E a fonte de todos os recursos responsáveis por esse feeling que gera uma tomada de decisão assertiva, é a informação.

Foi buscando informar-se sobre possibilidades e inovações do mercado que alguns donos de imóveis viram uma oportunidade crescente e rentável em transformar seus espaços alugados em ambientes de coworking.

Fernando Aguirre, que fundou seu espaço de coworking em 2011, quando ainda nem se sabia ao certo o que o termo significava, hoje dá dicas a aqueles que desejam entrar nesse negócio. Sua frase mais impactante revela muito sobre a alma do espaço de coworking: “Coworking é sobre pessoas, não cadeiras”.

·      Coworking e as pessoas

Um fundador que deseja realmente prosperar no negócio de coworking deve entender a mais básica regra de Marketing: Definir a proposta de valor oferecida ao cliente. Quando falamos em coworking, o investidor ou fundador que considera seu negócio apenas como mais um aluguel de espaço, com toda a certeza não compreendeu sua oferta de valor e terá problemas em manter-se estabilizado nesse setor. Muito mais do que sobre cadeiras, coworking é sobre pessoas. Deve-se pensar por qual motivo um profissional freelancer por exemplo, deixaria o conforto de sua casa para se deslocar até outro local de trabalho se, a única coisa que muda, é  o estilo da cadeira. Coworking deve ser muito mais do que isso. Ao ter um ambiente de trabalho compartilhado, você oferece um espaço de troca de experiências e de oportunidades: um local capaz de fazer pessoas prosperarem a partir da interação com outros incríveis profissionais.

·      Dedicação Necessária

Como em qualquer outro negócio, não adianta deixar o espaço de lado, esperando que ele seja utilizado sem que se coloque nenhum esforço em divulgação, promoção de eventos importantes, palestras, cultura coorporativa e aprendizado relacionados ao espaço. O fundador de coworking deve encarar o negócio como qualquer outro investimento de serviço, atentando-se sempre à receptividade de seus clientes.

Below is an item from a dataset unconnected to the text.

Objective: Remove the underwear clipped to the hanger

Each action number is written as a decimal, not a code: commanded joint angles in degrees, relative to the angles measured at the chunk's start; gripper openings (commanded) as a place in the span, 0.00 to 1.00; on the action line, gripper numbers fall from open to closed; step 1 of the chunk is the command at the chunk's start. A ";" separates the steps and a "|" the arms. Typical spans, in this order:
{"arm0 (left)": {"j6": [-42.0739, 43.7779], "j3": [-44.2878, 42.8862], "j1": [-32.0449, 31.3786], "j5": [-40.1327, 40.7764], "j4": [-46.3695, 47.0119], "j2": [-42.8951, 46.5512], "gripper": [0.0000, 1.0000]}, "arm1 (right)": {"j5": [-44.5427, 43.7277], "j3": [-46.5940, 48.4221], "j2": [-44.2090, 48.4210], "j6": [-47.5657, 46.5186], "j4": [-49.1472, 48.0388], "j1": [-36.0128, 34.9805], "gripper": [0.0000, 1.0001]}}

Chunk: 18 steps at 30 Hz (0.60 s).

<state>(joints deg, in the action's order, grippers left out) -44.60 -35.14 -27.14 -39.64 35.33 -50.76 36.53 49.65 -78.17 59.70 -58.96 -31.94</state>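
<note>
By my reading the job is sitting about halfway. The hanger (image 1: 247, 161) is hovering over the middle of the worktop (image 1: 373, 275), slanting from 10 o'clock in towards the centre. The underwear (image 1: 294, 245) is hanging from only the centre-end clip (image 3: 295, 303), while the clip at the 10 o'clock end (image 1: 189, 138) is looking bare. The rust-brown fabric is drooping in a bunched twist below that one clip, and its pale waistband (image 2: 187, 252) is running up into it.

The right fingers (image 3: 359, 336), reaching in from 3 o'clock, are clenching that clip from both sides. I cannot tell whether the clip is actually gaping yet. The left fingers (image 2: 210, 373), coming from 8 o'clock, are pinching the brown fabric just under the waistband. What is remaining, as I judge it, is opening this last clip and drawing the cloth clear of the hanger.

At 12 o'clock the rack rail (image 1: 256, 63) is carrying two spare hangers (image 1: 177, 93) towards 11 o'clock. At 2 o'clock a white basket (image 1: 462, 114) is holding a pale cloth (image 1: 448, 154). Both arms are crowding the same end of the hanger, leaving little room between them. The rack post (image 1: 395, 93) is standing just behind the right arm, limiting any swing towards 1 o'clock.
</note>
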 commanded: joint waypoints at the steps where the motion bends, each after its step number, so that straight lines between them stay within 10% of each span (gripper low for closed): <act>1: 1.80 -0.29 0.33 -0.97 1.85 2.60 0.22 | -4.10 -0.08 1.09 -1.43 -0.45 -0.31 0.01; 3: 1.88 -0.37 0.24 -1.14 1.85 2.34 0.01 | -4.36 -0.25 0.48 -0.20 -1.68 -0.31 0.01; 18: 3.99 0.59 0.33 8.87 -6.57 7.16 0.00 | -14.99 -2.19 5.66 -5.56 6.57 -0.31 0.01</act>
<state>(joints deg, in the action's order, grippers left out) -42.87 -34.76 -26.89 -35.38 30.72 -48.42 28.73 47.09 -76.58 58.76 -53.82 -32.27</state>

·      Coworking ainda é um negócio muito novo no Brasil

Pouco se sabe sobre coworking no Brasil devido ao fato de ser uma ideia recém adotada. Por isso, é importante atentar-se às especificações de seu contrato de locação, já que podem haver determinações que impossibilitariam o mantimento de um espaço para a finalidade do coworking, como, por exemplo, a cláusula de impedimento de sublocação. Também deve-se tomar cuidado com contratos de seguros que não cubram espaços comerciais com pertences de terceiros. Tudo isso, sem contar nas leis sobre diversas empresas atuando no mesmo espaço, que variam em cada cidade.

·      Invista em seus ambientes.

Investir em ambientes não significa pagar fortunas em móveis sofisticados ou espaços absurdamente amplos. Significa proporcionar ambientes pensados para o público de coworking, como espaços mais informais e descontraídos, onde possa-se fazer uma confraternização ou networking com diferentes pessoas de outras empresas.

·      Experimente e busque referencias.

Segundo Fernando Aguirre, ninguém sabe ao certo como “jogar esse jogo”. Muito do que foi construído nos ambientes de coworking até o momento, surgiu a partir de tentativa e erro. Ou seja, com quanto mais fundadores, investidores e frequentadores do espaço de cowortking você conseguir trocar experiências, mais histórias de sucesso e fracassos conseguirá acumular, agregando assim, novos repertórios ecompreensões de negócio. Esse simples hábito, pode ajuda-lo a evitar erros de iniciante e aprender com quem já faz isso a mais tempo.

O negócio de Coworking, de acordo com Fernando Aguirre, cresce a cada ano vertiginosamente e continuará em ascensão, já que acompanha um mercado, também crescente, com novas formas de pensar em cultura organizacional. Cabe a cada investidor identificar se as características do seu imóvel são compatíveis com as demandas mercadológicas do setor. Além disso, os novos fundadores devem estar dispostos a mergulharem de cabeça nessa nova cultura, tendo a sensibilidade para compreender qual o bem mais valioso oferecido em um espaço de Coworking.